Problem to solve:
Every line that holds the word "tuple" needs to be copied from the data below.

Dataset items
+ + +

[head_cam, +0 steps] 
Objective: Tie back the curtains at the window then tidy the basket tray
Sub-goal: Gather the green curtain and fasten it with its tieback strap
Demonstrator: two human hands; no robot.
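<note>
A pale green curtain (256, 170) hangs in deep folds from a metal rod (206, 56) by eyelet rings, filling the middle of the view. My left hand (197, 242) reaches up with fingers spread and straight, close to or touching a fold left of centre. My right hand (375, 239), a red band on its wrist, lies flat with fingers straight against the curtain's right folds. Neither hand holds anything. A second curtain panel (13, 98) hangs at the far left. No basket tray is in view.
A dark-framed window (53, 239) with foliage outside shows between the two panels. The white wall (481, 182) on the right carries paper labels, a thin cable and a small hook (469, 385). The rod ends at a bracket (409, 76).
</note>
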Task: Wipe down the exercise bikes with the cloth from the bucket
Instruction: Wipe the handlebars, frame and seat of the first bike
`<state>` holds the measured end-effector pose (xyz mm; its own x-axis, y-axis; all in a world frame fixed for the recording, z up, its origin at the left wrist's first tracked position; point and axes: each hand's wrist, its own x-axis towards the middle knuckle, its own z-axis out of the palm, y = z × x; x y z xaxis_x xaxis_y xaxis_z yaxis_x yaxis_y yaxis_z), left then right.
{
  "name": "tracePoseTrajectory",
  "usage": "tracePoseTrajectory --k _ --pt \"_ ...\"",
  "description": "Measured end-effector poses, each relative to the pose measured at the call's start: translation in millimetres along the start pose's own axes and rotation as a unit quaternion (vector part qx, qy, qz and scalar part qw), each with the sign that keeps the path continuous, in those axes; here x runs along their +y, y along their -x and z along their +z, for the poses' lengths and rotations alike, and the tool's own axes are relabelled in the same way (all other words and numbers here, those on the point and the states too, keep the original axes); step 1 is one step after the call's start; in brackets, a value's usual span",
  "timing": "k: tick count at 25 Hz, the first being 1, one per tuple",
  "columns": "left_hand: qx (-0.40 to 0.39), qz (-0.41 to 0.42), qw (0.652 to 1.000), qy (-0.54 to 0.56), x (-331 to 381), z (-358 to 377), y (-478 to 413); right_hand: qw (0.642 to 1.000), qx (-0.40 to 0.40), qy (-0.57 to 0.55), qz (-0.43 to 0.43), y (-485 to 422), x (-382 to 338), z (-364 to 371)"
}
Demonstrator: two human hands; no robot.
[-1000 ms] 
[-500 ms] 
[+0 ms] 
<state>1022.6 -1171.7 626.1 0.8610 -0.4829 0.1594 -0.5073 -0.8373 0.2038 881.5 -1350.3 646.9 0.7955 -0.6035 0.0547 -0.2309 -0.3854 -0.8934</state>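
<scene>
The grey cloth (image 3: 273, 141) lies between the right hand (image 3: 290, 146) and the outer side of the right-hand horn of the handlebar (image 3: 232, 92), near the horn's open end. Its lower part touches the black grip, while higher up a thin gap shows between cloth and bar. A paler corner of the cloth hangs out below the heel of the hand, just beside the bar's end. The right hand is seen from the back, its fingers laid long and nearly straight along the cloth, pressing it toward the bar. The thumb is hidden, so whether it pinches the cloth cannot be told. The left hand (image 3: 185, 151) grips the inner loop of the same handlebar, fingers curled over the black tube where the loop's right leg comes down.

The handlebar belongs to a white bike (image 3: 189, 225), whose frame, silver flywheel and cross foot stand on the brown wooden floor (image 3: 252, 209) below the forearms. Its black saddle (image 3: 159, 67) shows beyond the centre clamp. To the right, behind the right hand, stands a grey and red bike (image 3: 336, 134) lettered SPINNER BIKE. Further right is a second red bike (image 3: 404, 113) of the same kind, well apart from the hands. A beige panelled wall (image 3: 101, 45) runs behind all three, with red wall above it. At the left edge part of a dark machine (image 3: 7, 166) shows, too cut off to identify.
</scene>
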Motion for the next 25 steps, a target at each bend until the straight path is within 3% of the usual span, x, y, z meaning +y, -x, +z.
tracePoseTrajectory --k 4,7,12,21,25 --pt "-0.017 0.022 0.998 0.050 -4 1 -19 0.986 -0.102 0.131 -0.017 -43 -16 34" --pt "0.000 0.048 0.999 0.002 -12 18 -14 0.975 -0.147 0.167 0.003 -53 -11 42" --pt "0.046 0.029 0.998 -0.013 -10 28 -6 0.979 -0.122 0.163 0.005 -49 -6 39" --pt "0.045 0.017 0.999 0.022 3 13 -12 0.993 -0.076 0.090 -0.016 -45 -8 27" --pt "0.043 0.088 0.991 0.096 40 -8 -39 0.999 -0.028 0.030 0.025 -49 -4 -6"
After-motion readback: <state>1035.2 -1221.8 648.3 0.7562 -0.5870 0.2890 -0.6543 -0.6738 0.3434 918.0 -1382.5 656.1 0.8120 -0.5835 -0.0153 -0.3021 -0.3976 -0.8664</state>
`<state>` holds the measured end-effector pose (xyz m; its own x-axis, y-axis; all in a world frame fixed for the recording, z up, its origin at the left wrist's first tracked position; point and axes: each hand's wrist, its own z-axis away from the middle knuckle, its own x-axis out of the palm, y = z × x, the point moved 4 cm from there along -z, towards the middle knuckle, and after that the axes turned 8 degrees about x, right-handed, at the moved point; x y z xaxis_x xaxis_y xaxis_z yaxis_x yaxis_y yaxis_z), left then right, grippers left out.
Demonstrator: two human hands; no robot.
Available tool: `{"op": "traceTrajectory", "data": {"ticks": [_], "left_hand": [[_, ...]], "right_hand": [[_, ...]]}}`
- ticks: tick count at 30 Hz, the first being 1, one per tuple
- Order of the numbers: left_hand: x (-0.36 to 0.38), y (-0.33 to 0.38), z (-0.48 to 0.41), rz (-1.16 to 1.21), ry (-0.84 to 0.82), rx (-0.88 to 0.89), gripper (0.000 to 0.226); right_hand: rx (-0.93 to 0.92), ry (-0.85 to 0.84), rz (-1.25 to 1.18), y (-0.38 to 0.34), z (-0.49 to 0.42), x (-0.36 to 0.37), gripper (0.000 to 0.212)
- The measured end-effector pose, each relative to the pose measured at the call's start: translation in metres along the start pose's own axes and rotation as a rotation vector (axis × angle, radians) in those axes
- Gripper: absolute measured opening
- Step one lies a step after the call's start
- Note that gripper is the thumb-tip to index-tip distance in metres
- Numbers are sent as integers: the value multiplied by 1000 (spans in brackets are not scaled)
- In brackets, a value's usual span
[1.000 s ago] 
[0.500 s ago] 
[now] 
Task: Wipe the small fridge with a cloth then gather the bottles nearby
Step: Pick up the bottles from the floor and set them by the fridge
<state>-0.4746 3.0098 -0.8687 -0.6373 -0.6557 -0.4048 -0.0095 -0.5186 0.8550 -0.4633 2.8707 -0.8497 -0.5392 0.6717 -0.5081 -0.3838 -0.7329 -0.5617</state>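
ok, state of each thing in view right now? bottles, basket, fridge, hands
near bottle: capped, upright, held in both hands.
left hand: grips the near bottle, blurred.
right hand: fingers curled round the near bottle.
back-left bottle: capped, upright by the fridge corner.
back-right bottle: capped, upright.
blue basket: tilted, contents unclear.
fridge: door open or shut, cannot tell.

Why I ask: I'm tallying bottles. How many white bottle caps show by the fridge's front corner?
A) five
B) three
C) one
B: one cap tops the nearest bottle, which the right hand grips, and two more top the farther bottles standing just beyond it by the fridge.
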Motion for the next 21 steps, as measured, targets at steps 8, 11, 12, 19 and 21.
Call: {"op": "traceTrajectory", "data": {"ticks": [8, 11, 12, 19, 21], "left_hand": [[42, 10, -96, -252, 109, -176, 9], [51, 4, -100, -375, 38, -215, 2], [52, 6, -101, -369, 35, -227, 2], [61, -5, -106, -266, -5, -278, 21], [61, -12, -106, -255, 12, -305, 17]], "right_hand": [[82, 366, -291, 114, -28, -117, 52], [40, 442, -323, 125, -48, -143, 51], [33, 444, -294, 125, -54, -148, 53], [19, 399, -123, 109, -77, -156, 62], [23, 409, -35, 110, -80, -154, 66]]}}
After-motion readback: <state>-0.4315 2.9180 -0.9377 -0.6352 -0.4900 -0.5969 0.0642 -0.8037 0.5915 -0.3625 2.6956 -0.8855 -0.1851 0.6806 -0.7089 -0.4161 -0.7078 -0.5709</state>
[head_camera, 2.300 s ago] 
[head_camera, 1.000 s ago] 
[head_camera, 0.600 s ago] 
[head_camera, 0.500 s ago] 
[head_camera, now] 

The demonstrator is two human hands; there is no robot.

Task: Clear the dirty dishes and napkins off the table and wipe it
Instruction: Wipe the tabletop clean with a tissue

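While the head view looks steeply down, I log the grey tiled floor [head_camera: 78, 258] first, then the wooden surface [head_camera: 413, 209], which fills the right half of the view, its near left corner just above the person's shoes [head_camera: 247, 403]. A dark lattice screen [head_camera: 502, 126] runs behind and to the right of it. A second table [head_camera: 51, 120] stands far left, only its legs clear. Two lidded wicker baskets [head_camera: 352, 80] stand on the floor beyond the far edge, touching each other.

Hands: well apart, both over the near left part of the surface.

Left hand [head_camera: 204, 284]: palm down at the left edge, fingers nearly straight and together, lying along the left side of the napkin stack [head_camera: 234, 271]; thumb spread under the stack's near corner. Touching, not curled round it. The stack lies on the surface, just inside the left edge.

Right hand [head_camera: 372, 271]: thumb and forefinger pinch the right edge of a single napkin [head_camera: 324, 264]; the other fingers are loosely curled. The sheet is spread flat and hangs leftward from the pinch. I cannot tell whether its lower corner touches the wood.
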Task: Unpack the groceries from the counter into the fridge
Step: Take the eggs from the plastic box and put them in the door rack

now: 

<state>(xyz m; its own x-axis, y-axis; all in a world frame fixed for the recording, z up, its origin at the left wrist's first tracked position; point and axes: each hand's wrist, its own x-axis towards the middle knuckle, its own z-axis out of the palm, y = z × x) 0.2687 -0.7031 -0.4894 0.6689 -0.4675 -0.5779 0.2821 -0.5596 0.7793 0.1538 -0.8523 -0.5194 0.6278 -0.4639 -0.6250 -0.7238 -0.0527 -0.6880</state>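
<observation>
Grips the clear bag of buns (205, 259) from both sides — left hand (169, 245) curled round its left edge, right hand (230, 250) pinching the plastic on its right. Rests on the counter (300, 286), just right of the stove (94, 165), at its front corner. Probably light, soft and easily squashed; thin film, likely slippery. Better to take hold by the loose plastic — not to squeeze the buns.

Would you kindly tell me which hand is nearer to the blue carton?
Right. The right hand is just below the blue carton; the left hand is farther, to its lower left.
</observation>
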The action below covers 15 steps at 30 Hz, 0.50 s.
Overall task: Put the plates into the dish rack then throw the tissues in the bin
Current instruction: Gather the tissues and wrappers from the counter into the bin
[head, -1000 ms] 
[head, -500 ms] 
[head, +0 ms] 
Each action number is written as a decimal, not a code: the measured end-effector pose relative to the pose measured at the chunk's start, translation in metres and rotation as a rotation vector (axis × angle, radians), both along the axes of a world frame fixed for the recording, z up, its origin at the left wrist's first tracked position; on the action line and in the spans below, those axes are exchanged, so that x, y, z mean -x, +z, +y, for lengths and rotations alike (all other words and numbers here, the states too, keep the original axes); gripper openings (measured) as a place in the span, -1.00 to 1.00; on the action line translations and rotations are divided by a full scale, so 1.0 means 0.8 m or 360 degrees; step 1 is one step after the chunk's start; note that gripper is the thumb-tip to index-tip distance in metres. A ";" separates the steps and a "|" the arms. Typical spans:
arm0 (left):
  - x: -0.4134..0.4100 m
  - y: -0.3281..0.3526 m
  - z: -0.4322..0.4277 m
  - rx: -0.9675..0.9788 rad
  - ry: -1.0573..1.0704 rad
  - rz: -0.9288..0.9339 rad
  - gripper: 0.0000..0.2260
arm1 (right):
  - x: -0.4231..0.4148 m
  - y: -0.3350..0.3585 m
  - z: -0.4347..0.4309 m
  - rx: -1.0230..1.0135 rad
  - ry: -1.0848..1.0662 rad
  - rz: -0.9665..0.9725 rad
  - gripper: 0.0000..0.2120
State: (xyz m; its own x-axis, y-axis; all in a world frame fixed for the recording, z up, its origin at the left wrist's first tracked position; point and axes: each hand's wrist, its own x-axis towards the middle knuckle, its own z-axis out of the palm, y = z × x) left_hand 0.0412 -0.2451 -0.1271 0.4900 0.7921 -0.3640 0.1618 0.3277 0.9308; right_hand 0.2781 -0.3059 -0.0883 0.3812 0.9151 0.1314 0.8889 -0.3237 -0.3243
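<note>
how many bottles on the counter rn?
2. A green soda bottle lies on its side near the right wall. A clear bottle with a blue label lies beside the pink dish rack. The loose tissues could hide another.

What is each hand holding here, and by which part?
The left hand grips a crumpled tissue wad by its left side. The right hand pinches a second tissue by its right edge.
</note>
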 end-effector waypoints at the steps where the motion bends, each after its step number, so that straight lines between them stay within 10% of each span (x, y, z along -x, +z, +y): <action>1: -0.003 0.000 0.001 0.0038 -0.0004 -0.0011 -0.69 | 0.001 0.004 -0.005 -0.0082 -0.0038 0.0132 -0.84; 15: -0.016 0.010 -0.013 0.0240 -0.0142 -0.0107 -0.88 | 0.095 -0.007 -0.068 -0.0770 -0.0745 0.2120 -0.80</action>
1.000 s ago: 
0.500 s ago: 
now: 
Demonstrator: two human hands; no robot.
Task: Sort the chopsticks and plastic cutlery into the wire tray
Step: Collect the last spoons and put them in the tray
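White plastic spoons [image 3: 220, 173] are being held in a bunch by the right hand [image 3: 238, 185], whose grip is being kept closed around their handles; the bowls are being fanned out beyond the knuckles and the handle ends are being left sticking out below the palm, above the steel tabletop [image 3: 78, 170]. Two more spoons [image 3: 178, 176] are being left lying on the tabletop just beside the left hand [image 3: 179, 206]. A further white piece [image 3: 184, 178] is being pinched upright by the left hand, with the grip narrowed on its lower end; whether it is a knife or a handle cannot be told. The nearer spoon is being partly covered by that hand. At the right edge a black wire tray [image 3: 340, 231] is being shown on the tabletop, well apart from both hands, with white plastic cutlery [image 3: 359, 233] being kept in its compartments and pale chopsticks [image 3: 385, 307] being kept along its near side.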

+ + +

Task output:
  "timing": "k: tick count at 25 Hz, the first being 1, one per tuple",
- ticks: tick count at 30 Hz, the first being 1, one per tuple

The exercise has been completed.